● **Task directions**
Up to and including the line that contains "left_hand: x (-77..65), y", repeat each line of the data exactly, starting from the first.

*** Opening of Information shown ***

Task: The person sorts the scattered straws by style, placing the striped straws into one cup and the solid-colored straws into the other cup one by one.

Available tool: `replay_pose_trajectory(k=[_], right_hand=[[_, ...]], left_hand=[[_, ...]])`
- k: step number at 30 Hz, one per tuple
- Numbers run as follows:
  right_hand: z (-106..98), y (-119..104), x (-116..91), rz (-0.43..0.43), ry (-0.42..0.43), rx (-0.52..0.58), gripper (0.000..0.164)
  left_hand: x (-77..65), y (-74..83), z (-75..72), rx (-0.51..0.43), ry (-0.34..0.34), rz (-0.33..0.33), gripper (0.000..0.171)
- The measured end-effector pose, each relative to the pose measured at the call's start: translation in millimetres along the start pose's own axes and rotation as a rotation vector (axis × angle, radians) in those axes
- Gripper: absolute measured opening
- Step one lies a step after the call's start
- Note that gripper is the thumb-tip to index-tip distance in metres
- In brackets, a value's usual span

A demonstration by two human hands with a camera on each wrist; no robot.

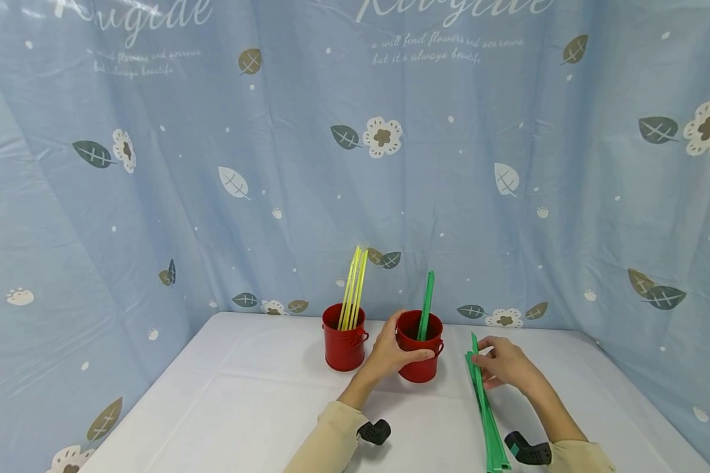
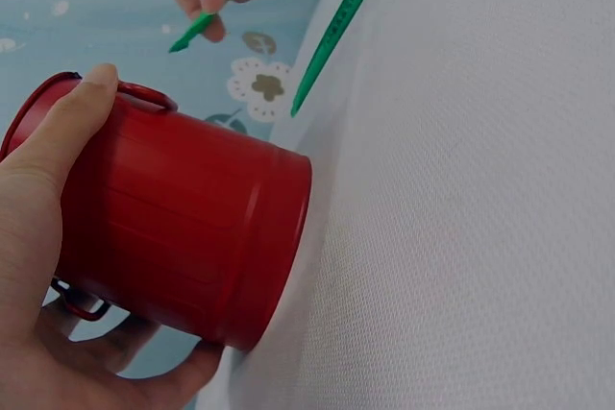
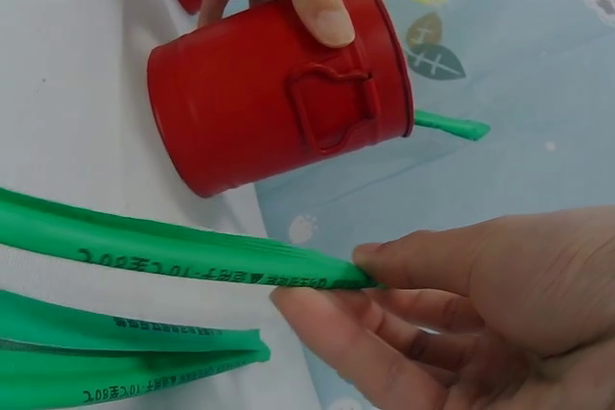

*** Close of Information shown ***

● **Finished exercise**
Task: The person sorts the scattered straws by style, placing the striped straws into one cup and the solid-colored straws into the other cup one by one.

Available tool: `replay_pose_trajectory(k=[_], right_hand=[[_, ...]], left_hand=[[_, ...]])`
- k: step number at 30 Hz, one per tuple
- Numbers run as follows:
  right_hand: z (-106..98), y (-119..104), x (-116..91), rz (-0.43..0.43), ry (-0.42..0.43), rx (-0.52..0.58), gripper (0.000..0.164)
  left_hand: x (-77..65), y (-74..83), z (-75..72), rx (-0.51..0.43), ry (-0.34..0.34), rz (-0.33..0.33), gripper (0.000..0.171)

Nothing else belongs in this output.